This model appears in chapter 14 of Gelman and Hill, which is a discussion state-level voting outcomes. Individual responses (y
) are labelled as 1 for supporters of the Republican candidate and 0 for supporters of the Democrat (with undecideds excluded).
packageVersion("greta")
## [1] '0.2.5'
To access this data, we’ll directly source a script from the stan-dev
GitHub repo.
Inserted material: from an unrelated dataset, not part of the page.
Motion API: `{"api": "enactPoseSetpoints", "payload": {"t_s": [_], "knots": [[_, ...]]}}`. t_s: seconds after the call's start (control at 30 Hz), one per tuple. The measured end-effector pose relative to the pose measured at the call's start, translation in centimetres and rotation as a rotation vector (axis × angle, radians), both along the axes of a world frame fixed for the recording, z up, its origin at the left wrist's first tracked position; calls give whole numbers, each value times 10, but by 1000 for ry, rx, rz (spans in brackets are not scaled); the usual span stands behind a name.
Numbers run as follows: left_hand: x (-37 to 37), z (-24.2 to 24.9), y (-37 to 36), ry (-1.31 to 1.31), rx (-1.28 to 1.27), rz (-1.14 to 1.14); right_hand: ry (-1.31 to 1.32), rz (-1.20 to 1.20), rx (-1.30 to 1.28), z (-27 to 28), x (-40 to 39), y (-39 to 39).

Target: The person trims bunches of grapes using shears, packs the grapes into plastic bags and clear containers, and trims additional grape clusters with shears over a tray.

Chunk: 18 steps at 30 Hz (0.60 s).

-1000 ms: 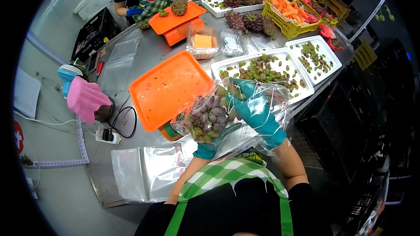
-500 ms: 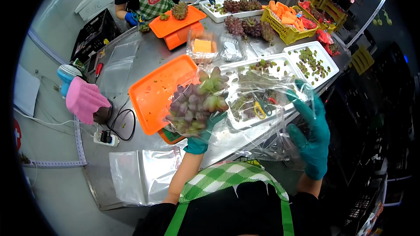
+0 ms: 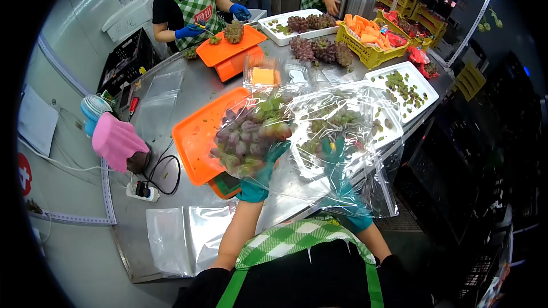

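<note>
My left hand (image 3: 257, 179), in a teal glove, is wrapped under a bunch of purple-green grapes (image 3: 248, 137) and holds it above an orange scale tray (image 3: 191, 131). Spread out to the right of the grapes is a clear plastic bag (image 3: 365, 185). Through its film shows my right hand (image 3: 341, 174), also gloved, with its fingers stretched out away from me. Whether the hand is inside the bag or only behind one layer is hard to tell. Below the bag lies a white tray (image 3: 394, 131) with loose grapes.
A second white tray (image 3: 419, 71) stands at the right, near a yellow crate (image 3: 374, 57). Flat plastic bags (image 3: 165, 239) lie at the front left. A pink cloth-covered object (image 3: 117, 140) and cables are at the left edge. Two co-workers stand across the table.
My right hand has swung inward from the right to the middle, and the clear film now spreads over it. The left hand still holds the grapes, nearly in place.
</note>
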<state>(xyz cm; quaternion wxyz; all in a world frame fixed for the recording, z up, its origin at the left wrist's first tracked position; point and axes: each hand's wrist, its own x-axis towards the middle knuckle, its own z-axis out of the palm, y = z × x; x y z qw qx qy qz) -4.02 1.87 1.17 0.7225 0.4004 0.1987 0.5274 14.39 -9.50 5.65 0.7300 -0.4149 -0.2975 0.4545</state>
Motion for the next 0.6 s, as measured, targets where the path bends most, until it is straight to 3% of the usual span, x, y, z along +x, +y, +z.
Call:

See the README file for more information on the contents of the script.
root <- "https://raw.githubusercontent.com/stan-dev/example-models/master"
model_data <- "ARM/Ch.14/election88_full.data.R"
source(file.path(root, model_data))
ls()
## [1] "age" "age_edu" "black" "edu"
## [5] "female" "model_data" "N" "n_age"
## [9] "n_age_edu" "n_edu" "n_region_full" "n_state"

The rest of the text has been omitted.